Paulo Casaca, a Portuguese member of the European Parliament from 1999 to 2009 and an Iran expert, told DW that the chances of success for Germany’s diplomatic intervention in the Iran crisis are very limited.
“I think Germany is not so much trying to ‘save’ the Iran nuclear deal but rather looking for a new arrangement,” Casaca, who is also the founder and executive director of the Brussels-based South Asia Democratic Forum (SADF), told DW.
“It remains to be seen whether a possible new deal would amount to appeasing Tehran or forcing it to come to the negotiating table,” he added.
“The Trump administration offered talks without preconditions to Tehran, but Iranian authorities have declined them. The Iranian regime expects more appeasement from the international community, particularly from the Europeans, to influence the US public opinion,” the expert underlined.
This raises an important question: Will Germany’s peace efforts inadvertently strengthen the Iranian regime? Casaca is critical of German diplomacy, as he believes it borders on Iran appeasement. “Germany has consistently been the strongest Western appeaser. There is no sign of any change in policy,” he alleged.
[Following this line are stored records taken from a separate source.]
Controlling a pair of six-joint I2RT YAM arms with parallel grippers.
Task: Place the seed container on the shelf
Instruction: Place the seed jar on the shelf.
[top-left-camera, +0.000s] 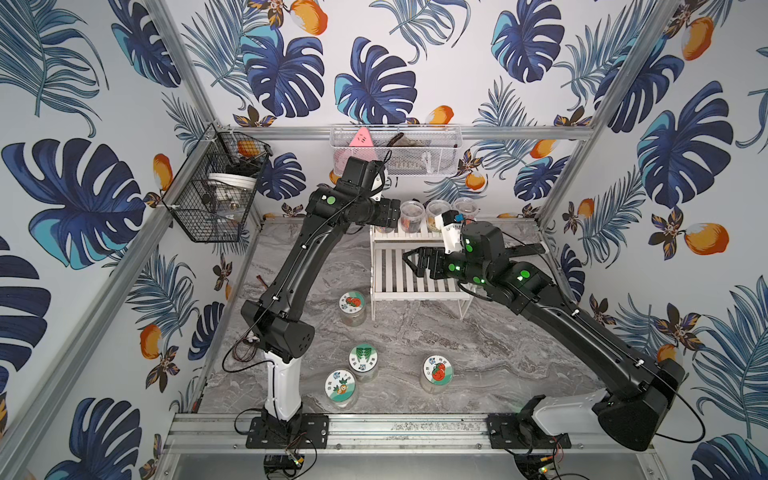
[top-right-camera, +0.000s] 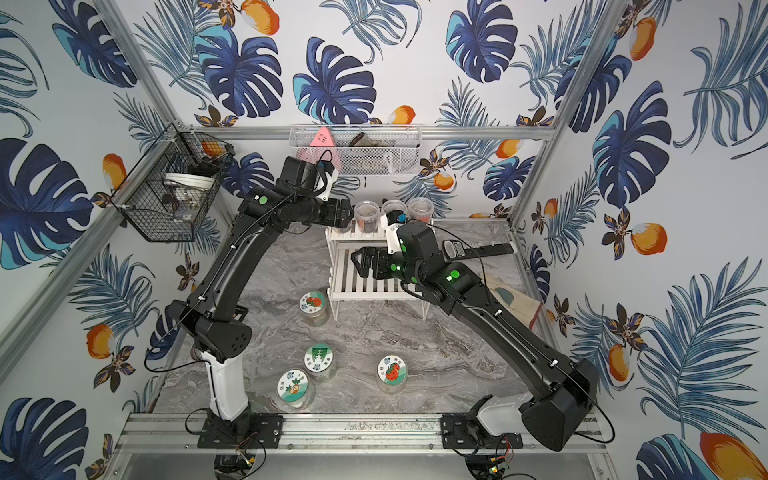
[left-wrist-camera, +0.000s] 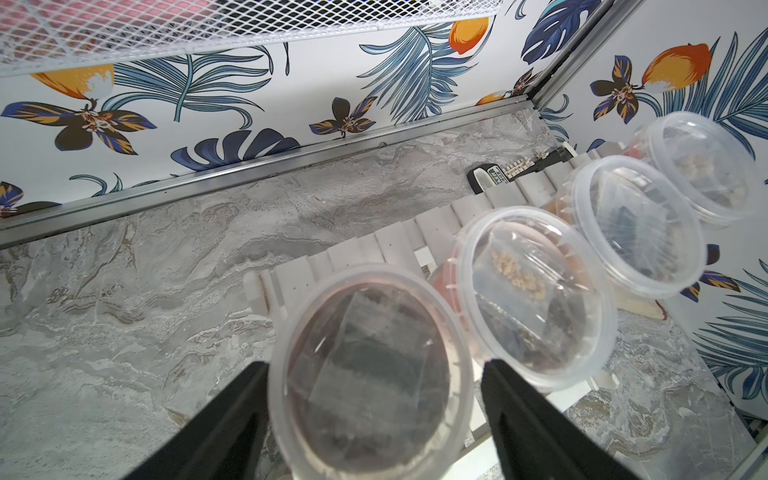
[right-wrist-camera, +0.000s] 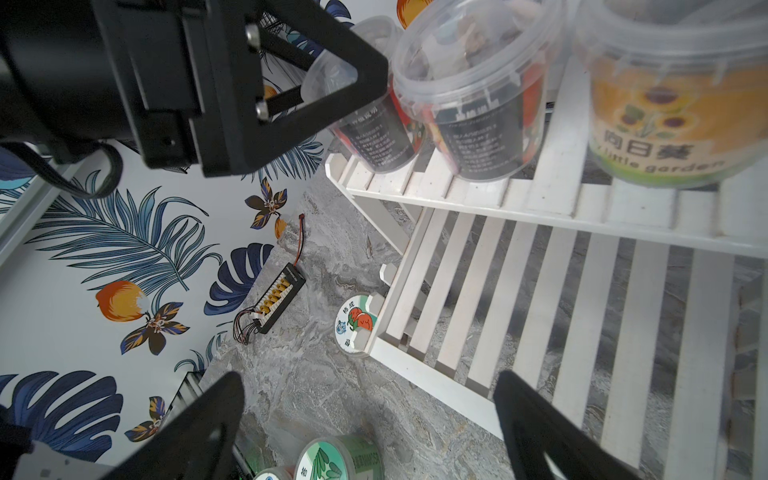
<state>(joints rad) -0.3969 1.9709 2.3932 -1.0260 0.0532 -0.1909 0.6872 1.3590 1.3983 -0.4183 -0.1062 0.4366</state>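
We are showing the seed container, a clear lidded tub, sitting on the upper tier of the shelf, at the end nearest the left arm, just beside a row of three similar tubs. The left hand is reaching over it with one finger on either side of its lid; we cannot tell whether the fingers are pressing on the rim or standing just clear of it. The right hand is hovering over the lower tier with its fingers spread wide and nothing between them. Four jars with printed lids are standing on the table in front of the shelf, one of them just beside its front corner.
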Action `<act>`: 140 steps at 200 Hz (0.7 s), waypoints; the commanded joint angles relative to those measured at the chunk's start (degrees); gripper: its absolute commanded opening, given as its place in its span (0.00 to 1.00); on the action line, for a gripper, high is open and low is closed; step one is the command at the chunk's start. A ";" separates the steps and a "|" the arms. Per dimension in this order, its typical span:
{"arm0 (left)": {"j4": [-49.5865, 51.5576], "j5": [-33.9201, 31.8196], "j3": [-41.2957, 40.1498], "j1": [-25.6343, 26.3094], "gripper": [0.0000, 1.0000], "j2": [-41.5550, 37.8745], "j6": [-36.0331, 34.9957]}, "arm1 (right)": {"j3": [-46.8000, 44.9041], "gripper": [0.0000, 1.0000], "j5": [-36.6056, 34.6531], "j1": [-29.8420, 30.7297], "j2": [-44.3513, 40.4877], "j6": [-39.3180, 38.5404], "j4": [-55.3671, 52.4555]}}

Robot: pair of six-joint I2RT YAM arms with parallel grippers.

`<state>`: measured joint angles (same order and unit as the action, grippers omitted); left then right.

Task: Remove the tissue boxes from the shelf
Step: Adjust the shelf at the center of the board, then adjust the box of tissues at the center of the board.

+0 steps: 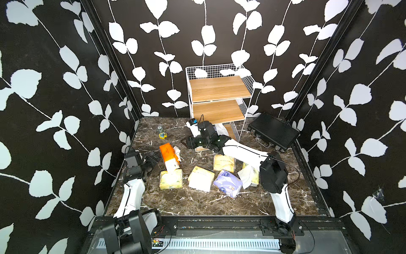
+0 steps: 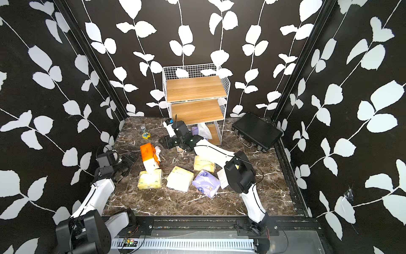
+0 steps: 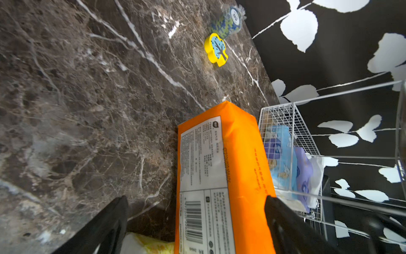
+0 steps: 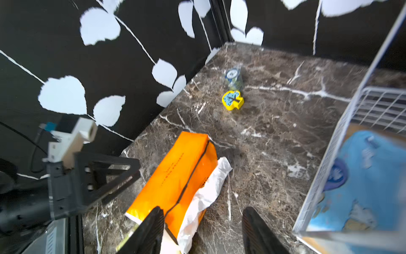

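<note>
**Orange box between two open claws, last packs low in the shelf**

In both top views the shelf (image 1: 217,88) (image 2: 195,88) is showing its two upper boards bare, while loose packs, a yellow pack (image 1: 171,179) among them, are lying on the marble table (image 1: 197,202) in front. By that, most of the job looks done. The right claw (image 1: 184,143) is hanging low by the shelf's foot, probably because only the bottom board is holding anything. The orange box (image 1: 168,154) is lying between the two claws, with the left claw (image 1: 156,158) just beside it.

In the left wrist view the left claw (image 3: 195,198) is standing wide apart, straddling the orange box (image 3: 219,165). One finger is sitting right at the box's edge, though I cannot tell if it is touching. The other is well clear, so nothing is being clamped. Past the box, a blue pack (image 3: 279,154) and a purple pack (image 3: 304,167) are sitting behind the shelf's wire wall.

In the right wrist view the right claw (image 4: 203,209) is standing partly apart and empty, with bare marble showing between its fingers. The orange box (image 4: 175,173) is lying just ahead of one finger. The blue pack (image 4: 362,176) is lying out past the other finger, inside the wire, near but not between the fingers.
</note>
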<state>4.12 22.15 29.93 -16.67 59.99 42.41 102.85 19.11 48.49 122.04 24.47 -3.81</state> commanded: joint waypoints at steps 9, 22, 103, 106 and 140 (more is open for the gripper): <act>-2.05 -1.57 -1.04 2.22 0.96 -1.98 -0.16 | 0.65 0.56 5.54 0.00 4.76 2.91 1.01; -2.05 -2.29 -0.78 3.24 0.96 -1.47 -0.40 | -0.03 0.55 5.84 0.11 5.44 4.01 3.13; -15.30 0.29 1.71 11.32 0.93 10.91 3.59 | -1.32 0.54 8.84 3.34 9.66 11.93 12.90; -15.28 -0.06 1.98 12.03 0.93 11.16 3.57 | -1.51 0.54 9.03 3.48 9.58 12.30 13.35; -16.09 -3.72 4.85 18.25 0.93 13.54 4.47 | -3.05 0.54 12.96 3.89 10.06 17.86 19.83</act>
<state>-8.54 19.92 32.18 -2.17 72.77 46.11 102.02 27.97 51.88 131.55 36.97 6.37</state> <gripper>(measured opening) 0.931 0.537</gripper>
“International appeasement of the Iranian theocracy allowed it to suppress its people and destabilize the Middle East. The nuclear threat is more real than ever. I believe that President Trump’s Iran policy is the only realistic hope to control this situation.”
Meanwhile, the International Atomic Energy Agency (IAEA) said on Monday that Iran has accelerated its production of enriched uranium.
“I… hope that ways can be found to reduce current tensions through dialogue,” IAEA chief Yukiya Amano said in a speech opening the agency’s quarterly board of governors meeting.
“As I have constantly emphasized, the nuclear-related commitments entered into by Iran under the JCPOA represent a significant gain for nuclear verification,” Amano said.
“It is essential that Iran fully implements its nuclear-related commitments under the JCPOA,” he added.
The latest developments pose a big challenge to Germany, which wants to mitigate the situation.
Ali Vaez, director of the Iran project at the International Crisis Group think tank, told DW in an interview last month that Tehran could use the nuclear enrichment as a bargaining chip with the West.
“Iran is likely to partially cease its commitments under the nuclear deal as a last-ditch effort to get an economic lifeline from the remaining signatories to the deal. At the same time, a military confrontation with the US would be a godsend to Iran’s hard-liners. They would try to use it to further militarize the domestic sphere and appropriate all levers of power,” the expert added.
DW Farsi contributed to this report.